> [WHAT TO DO]
From the entries below, please output exactly the lines starting at the one containing "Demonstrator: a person" and ending at the one containing "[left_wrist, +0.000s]", both included.

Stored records
((

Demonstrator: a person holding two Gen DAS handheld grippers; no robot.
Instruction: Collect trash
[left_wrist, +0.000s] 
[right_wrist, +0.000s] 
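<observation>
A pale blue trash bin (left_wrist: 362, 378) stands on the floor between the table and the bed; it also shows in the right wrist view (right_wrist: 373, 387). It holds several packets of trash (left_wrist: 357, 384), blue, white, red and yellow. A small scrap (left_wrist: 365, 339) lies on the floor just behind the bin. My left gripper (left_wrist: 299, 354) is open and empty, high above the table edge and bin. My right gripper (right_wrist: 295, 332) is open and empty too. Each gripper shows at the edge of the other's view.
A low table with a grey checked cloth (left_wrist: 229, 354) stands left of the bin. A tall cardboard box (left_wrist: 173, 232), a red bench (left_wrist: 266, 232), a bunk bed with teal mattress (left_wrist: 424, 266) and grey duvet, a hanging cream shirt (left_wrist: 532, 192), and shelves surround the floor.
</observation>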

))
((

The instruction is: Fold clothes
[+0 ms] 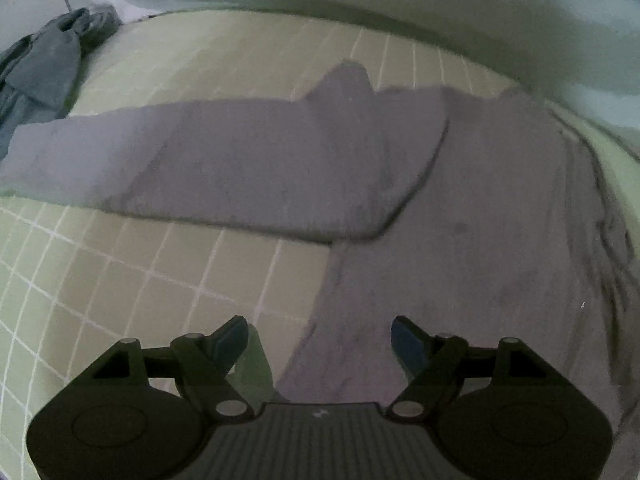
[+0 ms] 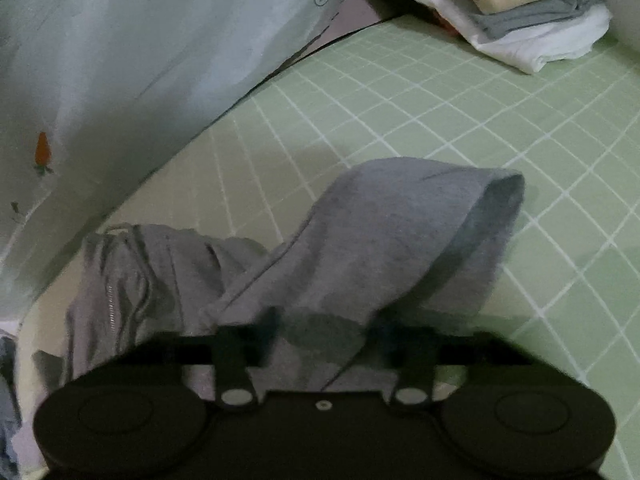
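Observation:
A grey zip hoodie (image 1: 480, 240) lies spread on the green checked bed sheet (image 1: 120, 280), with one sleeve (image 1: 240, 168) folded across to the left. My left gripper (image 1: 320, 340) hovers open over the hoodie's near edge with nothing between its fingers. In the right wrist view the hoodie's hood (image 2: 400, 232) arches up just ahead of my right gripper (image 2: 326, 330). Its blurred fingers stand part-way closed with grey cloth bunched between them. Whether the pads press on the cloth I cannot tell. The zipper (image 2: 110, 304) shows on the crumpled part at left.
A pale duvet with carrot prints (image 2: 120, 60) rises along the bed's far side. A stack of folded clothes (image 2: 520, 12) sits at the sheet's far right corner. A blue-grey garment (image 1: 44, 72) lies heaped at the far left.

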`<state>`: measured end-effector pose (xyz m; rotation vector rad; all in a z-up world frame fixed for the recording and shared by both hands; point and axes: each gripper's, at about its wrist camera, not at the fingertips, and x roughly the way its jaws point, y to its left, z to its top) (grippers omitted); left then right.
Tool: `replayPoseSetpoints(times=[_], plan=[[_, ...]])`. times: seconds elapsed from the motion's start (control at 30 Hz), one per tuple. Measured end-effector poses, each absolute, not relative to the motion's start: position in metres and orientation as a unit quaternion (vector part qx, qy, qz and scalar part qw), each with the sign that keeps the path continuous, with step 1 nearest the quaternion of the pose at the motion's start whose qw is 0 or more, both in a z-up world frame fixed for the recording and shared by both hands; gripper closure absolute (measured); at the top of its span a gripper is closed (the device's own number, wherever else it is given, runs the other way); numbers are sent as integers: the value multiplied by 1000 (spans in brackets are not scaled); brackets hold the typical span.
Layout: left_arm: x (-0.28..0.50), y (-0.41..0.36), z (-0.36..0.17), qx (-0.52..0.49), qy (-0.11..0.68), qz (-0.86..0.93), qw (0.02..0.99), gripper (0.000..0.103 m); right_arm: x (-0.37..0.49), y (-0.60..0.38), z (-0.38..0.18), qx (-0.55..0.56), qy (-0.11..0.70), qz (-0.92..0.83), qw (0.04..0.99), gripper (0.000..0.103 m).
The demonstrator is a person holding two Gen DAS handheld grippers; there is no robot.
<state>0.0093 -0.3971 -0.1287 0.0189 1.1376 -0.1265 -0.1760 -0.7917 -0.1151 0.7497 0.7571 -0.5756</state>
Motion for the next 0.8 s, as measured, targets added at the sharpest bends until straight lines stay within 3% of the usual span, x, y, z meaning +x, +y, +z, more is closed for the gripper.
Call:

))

> [WRITTEN ANSWER]
Demonstrator: a person holding two Gen DAS handheld grippers; no robot.
Instruction: Collect trash
[left_wrist, +0.000s] 

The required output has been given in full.